HomeEssential Ethics / SEPTEMBER 21, 2018

Essential Ethics

SEPTEMBER 21, 2018

Latest Developments:

  • The Oklahoma Ethics Commission, at its meeting on Friday, September 14, unanimously adopted Ethics Rule Amendment 2019-03, which consists of revolving door provisions that prohibit elected officials and agency heads from lobbying for two years following their service. The rule change will take effect in 2019, following the adjournment of the legislature, if the legislature does not affirmatively reject the rule.
  • The California Fair Political Practices Commission met Thursday, September 20. Among other things, the Commission voted to issue an opinion that polls do not require a disclaimer if not intended to influence voters.  In addition, the Governor of California has signed and vetoed laws affecting state political law.  Contact Nielsen Merksamer with any questions.
  • The Federal Election Commission announced that the Supreme Court, on Tuesday, September 18, lifted the Chief Justice’s stay of a lower court ruling in Crossroads Grassroots Policy Strategies, v. Citizens for Responsibility and Ethics In Washington, et al, a campaign finance case relating to disclosure.
  • The D.C. Circuit Court of Appeals dismissed as premature American Action Network’s (AAN) appeal of the district court holding that the amount a group spends on electioneering communications presumptively counts towards deeming that group has a major purpose of nominating or electing candidates and, therefore, that it must register as a political committee.  The Court relied upon the “final judgment rule” to dismiss the case, rather than reaching the merits.  The Court’s dismissal means that Citizens for Responsibility in Ethics (CREW) will be able to proceed with its own private attorney general suit against AAN which alleged that AAN failed to register and disclose donors as a political committee based on ads run in 2010.

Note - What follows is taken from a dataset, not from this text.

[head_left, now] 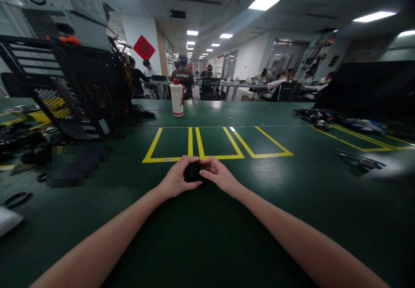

Reminder – PLI Coming to San Francisco October 4 and 5:

PLI will hold a repeat performance of the popular Corporate Political Activities 2018:  Complying with Campaign Finance, Lobbying and Ethics Laws in San Francisco on October 4 and 5.  The program will be webcast. The keynote speaker will be Richard Hasen, election law blogger, renowned professor, and author.  For more information, check out the full program here.   Nielsen Merksamer clients and California Political Attorney Association members receive a discount.  Please contact a political law attorney at the firm for additional information.

In case you missed it:

  • The Rules Apply to EveryoneCNN reports that federal prosecutors are considering criminal charges against both former Obama White House Counsel Greg Craig and his then law firm for failure to register as a foreign agent under the Foreign Agents Registration Act (FARA).  The investigation grew out of the probe by Robert Muller and apparently relates to activities by Paul Manafort, who sought the law firm’s help for Ukraine.  The firm reportedly received $4.6 million in fees through the Manafort connection.  According to CNN, Democratic lobbyist Tony Podesta and former Republican Congressman Vin Weber are also under investigation for FARA violations.
  • But Congress isn’t Concerned: Congress had great interest in updating and strengthening FARA in the period after Paul Manafort was indicted.  However, according to PoliticoCongress has lost its enthusiasm for overhauling FARA, with Mike Johnson (R-La.), a leading proponent of reform, declaring that, “There’s these very fierce efforts to maintain the status quo.”  FARA legislation appears dead for the year.
  • Put Away those Quill Penscom reports that the United States Senate is finally moving to electronic filing of campaign reports for U.S. Senate candidates.  If the President approves a bill pending on his desk, candidates would file electronically with the Federal Election Commission, rather than paper filings with the Secretary of the Senate.
  • My Way or No Highway: According to CBSSacramento, the California Fair Political Practices Commission is reportedly investigating whether campaign rules were violated when Caltrans employees or contractors distributed fliers opposing Proposition 6, a ballot measure that would repeal gas tax hikes enacted last year.  Laurie Berman, Director of Caltrans, stated the personnel identified in a complaint filed by proponents of the measure were Caltrans private contractors and that “the Department does not condone political advocacy or the distribution of campaign information on work project sites and is contacting its contractors to remind them of this.”  The article notes that, “Construction companies and unions representing construction workers, who stand to benefit from more road work, are among the biggest funders of the campaign to defeat Proposition 6.”